WRITTEN ON July 25th, 2005 BY Alex Singleton AND STORED IN What do we want?, Wibbipedia/MindtheGap

Antoine Clarke has a good item on the CNE Health Blog about how the public sector could use blogs and RSS feeds to improve communication:

A National Health Service computer breakdown in Cambridgeshire, England, was caused by the practice of sending out mass emails, instead of blogging.

If the department concerned had set up an internal blog (as a cheaper and easier to use version of an Intranet), then the request could have been posted online. One of the main differences between an Intranet and a blog is the speed and ease with which several people can post entries.
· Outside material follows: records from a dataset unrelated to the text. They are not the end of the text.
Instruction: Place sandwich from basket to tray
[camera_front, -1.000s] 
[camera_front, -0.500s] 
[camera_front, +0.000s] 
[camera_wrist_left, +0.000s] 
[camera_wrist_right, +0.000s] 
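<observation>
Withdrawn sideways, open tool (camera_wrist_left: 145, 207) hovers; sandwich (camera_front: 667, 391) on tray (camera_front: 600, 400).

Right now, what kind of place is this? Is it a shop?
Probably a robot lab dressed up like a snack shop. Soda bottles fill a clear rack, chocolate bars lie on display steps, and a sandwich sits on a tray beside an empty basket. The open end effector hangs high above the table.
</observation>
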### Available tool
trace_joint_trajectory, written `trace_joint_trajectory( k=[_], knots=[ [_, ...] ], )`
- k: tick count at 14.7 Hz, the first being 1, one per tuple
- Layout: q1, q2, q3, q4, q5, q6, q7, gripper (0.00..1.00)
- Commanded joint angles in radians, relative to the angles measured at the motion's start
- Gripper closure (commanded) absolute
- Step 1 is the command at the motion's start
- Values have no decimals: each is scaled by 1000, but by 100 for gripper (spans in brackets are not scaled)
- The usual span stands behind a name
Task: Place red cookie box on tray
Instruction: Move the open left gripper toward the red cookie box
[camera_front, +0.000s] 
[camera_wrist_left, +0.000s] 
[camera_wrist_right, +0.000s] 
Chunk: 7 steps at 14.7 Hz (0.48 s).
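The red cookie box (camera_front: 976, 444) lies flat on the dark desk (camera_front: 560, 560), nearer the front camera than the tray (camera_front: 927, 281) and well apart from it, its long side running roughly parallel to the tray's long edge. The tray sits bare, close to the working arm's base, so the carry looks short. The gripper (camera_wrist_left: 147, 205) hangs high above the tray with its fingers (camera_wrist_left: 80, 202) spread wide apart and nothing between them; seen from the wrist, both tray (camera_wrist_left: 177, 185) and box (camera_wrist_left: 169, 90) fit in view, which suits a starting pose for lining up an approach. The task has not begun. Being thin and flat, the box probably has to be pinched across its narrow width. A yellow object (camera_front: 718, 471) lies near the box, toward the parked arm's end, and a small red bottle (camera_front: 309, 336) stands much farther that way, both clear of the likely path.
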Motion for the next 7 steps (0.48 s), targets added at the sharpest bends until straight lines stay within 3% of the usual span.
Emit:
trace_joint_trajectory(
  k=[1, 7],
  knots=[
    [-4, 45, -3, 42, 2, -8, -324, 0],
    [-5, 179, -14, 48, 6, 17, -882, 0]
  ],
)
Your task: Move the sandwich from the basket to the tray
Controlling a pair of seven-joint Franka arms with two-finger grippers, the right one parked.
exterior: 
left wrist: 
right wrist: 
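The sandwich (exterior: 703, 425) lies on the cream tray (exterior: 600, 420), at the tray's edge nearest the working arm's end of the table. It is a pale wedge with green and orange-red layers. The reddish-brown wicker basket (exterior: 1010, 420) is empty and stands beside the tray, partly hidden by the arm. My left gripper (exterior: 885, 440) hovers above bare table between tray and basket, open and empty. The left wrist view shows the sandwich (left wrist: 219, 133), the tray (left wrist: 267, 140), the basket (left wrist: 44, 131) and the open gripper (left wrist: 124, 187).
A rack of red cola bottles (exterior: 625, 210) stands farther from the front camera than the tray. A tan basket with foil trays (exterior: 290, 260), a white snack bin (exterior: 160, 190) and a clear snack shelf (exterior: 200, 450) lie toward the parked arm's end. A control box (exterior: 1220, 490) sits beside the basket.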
The staff in the NHS region could have used their RSS aggregators to pickup the request (if it was relevant to them). All of this without a single email to block inboxes or crash servers.

One Response to “Blogs and RSS for the public sector”

 
Antoine Clarke wrote on July 26th, 2005 3:24 pm :

Thanks for the plug Alex. Now if I could just persuade all the think tanks that email me massive files on a weekly or sometimes even daily basis to switch to RSS, I could actually clear my inbox without having to designate everything from AEI, CNE, IEM and Stockholm Network as spam.

BTW, nice site, I’ve just added it to my RSS reader.